Tegelijkertijd traden er nu veranderingen op in de samenstelling en structuur van de verschillende contingenten. In de loop van de beproevingen van de afgelopen maanden was het complexe geheel van uiteenlopende relaties tussen de kruisvaarders danig verzwakt als gevolg van de vele sterfgevallen, en ook door honger en desertie. Verschijnselen als familiebanden, vazallenplicht en leenherentrouw waren teloorgegaan. In deze onstabiele omstandigheden deden vele kruisvaarders in de zomer van 1098 hun best om nieuwe banden te smeden door zich aan te sluiten bij nieuwe heren en zich achter nieuwe doelstellingen te scharen. Begin juli legden de vorsten in Antiochië een algemene verklaring af: ‘Iedere arme man zonder goud of zilver die langdurig dienst bij hen wenste te nemen zouden zij graag in hun gevolg opnemen.’ Dit proces bracht een stap voor stap verlopende omwenteling op gang in de samenstelling van de kruisvaardersgelederen en ook in de daarin heersende machtsstructuur. Heel wat vooraanstaande ridders, zoals Drogo van Nesle en Reinhard van Toul, die allebei in mei een verkenningsexpeditie hadden aangevoerd vanwege de nadering van Kerbogha, trokken nu met hun gevolg naar Edessa op zoek naar werk: ‘[Zij] kwamen met hun medestrijders, sommigen te paard, anderen te voet, naar de staat Edessa om zich in krijgsdienst te stellen van Boudewijn, die [daar] hertog was geworden, en verbleven daar enige tijd. Want zij hadden zeer zware beproevingen doorstaan en waren als gevolg van de langdurige expeditie erg arm geworden.’9
Degenen die net als Boudewijn van Boulogne bemiddeld waren, verkeerden nu in een positie om drommen nieuwe volgelingen om zich heen te vergaren. Weer andere prominente ridders namen nu maatregelen van meer praktische aard om zich in leven te houden. Omstreeks 17 juli nam Raymond Pilet, die tot dan toe in het leger van Raymond van Toulouse had gediend, ‘vele ridders en soldaten te voet in dienst’ en leidde vanuit het Roejgebied een semi-onafhankelijke expeditie naar het zuiden. Zijn doel zal rechttoe rechtaan zijn geweest: steden veroveren en krijgsbuit bemachtigen. Hij trok naar de Jabal as-Soemmaq, de hoogvlakte ten zuidoosten van Antiochië, waar Bohemund en Robrecht van Vlaanderen in december 1097 hadden geprobeerd te foerageren.
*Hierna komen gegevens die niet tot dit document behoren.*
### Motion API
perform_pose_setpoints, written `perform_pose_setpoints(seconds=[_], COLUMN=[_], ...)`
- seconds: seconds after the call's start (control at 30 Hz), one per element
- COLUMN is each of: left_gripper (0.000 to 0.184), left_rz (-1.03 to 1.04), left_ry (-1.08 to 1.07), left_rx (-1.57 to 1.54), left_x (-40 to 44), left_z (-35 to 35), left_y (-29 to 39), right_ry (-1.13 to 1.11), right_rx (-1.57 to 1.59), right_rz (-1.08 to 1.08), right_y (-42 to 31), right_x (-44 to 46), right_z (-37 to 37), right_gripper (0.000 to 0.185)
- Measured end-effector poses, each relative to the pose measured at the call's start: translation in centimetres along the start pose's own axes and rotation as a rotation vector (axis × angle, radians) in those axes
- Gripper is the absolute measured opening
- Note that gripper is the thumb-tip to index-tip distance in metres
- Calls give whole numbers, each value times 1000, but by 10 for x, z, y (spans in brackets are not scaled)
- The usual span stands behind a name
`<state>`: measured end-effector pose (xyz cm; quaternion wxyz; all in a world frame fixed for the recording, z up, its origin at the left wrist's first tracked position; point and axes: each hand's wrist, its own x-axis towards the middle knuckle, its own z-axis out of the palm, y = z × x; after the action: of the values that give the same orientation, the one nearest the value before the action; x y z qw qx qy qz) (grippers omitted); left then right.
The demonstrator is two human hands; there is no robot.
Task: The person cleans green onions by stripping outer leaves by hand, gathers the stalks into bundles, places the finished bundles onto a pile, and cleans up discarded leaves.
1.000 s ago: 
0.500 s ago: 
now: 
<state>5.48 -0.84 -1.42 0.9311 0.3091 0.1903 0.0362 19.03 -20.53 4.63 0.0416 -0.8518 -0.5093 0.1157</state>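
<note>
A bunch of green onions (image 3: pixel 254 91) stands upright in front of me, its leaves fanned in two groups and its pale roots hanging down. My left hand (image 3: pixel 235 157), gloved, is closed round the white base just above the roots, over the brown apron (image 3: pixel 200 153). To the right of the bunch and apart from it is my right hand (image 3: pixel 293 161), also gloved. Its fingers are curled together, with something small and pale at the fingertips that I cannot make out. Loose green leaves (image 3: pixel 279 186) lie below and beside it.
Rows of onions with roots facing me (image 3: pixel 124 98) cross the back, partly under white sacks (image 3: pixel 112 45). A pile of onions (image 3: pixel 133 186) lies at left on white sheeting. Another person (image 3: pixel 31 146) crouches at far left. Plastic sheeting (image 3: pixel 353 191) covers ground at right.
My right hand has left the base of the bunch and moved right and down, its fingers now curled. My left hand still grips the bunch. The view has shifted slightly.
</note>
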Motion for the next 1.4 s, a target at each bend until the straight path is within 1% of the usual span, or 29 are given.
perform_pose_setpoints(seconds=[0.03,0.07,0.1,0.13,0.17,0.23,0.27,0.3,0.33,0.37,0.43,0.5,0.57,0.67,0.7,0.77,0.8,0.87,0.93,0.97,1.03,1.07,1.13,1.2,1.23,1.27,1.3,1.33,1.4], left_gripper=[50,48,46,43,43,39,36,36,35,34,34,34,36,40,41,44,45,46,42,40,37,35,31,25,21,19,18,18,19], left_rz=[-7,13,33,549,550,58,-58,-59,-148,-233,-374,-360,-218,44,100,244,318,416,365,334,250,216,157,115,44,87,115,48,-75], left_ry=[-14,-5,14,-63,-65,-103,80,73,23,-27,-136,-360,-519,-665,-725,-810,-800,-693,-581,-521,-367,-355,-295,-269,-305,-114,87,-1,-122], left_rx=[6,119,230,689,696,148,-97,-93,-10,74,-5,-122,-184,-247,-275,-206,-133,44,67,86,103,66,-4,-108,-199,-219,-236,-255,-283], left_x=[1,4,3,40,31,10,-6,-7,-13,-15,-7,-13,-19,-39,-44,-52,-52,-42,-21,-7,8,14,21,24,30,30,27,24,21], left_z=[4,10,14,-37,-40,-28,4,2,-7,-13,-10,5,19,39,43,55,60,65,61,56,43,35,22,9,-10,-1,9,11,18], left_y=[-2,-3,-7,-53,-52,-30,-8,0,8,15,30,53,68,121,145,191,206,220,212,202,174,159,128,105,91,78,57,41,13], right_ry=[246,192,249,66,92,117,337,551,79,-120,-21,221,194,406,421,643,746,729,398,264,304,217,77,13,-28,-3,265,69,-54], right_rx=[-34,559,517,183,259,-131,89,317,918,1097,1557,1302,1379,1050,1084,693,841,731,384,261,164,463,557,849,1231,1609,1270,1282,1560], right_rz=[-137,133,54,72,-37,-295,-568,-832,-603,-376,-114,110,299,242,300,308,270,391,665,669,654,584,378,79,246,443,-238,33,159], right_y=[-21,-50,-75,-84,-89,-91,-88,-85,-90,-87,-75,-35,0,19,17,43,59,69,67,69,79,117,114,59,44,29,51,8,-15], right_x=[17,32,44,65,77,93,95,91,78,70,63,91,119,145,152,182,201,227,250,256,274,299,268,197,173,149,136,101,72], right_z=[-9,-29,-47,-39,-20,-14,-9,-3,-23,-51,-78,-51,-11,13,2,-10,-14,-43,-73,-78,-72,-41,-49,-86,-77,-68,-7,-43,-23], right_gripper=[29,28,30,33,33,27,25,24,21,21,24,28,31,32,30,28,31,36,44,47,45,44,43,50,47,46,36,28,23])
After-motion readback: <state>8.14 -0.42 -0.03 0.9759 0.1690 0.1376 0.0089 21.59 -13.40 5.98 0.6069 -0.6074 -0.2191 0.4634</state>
Bij die gelegenheid waren de kruisvaarders op een groot leger uit Damascus gestuit. Aanvankelijk had Raymond Pilet meer succes. De Syrisch-christelijke inwoners van de versterking Tell Manas gaven zich aan hem over en vanuit deze basis plunderde hij het hele gebied. Een week later bezweek nog een vesting, deze keer bemand door moslims, onder een frontale aanval en ook deze werd kaalgeplukt. Een kruisvaarder schreef: ‘[Raymonds mannen] namen alle boeren in het gebied gevangen en doodden degenen die zich niet wilden laten kerstenen. Degenen die bereid waren Christus te erkennen, werden gespaard.’ Het lijkt erop dat dit een van de eerste gelegenheden na de pogroms in het Rijnland is geweest waarbij de kruistocht de trekken aannam van een bekeringsoorlog. Het is maar een betrekkelijk kleine stap van gedwongen geloofsverzaking naar Raymond Pilets aanbod om het christelijk geloof aan te nemen of te sterven.10
Tot dan toe was Raymonds onderneming opvallend succesvol verlopen, maar nu werd hij wat al te ambitieus. Hij werd benaderd door een groep Syrische christenen uit Marrat an-Noeman, de grootste stad van het gebied, een plaats die in strategisch opzicht en ook voor de handel van groot belang was dankzij zijn ligging aan de oude Romeinse weg tussen Aleppo en Damascus in het zuiden. Zij spoorden hem aan om een aanval te ondernemen op het moslimgarnizoen van Marrat, en daar hij door zijn recente overwinningen flink wat zelfvertrouwen had gekregen, besloot Raymond hen ter wille te zijn; de zevenentwintigste juli marcheerde hij op vanuit Tell Manas. Marrat lag amper een halve dagmars daarvandaan, maar Raymond had zich kennelijk enorm verkeken op het verzet dat hij zou ontmoeten en had daarom maar weinig water bij zich – een akelige vergissing in de brandende hitte van de Syrische zomer. Bij zijn aankomst stuitte Raymond niet op een zwak garnizoen dat hij vlug kon verslaan, maar op een grote, strijdlustige krijgsmacht uit Aleppo die vanuit Marrat op hem afstormde. Plotseling zag hij zich gedwongen een echte veldslag te leveren:
[De vijand] bleef de onzen de hele dag bestoken, hun woeste aanvallen gingen tot de avond door. Er heerste een onbeschrijflijke hitte, en onze mannen konden zo’n vreselijke dorst niet verdragen, want zij konden geen drinkwater vinden, en daarom wilden zij terug naar hun veilige kasteel. De Syriërs en de arme pelgrims werden als gevolg van hun zonden door een blinde paniek bevangen en maakten haastig rechtsomkeert.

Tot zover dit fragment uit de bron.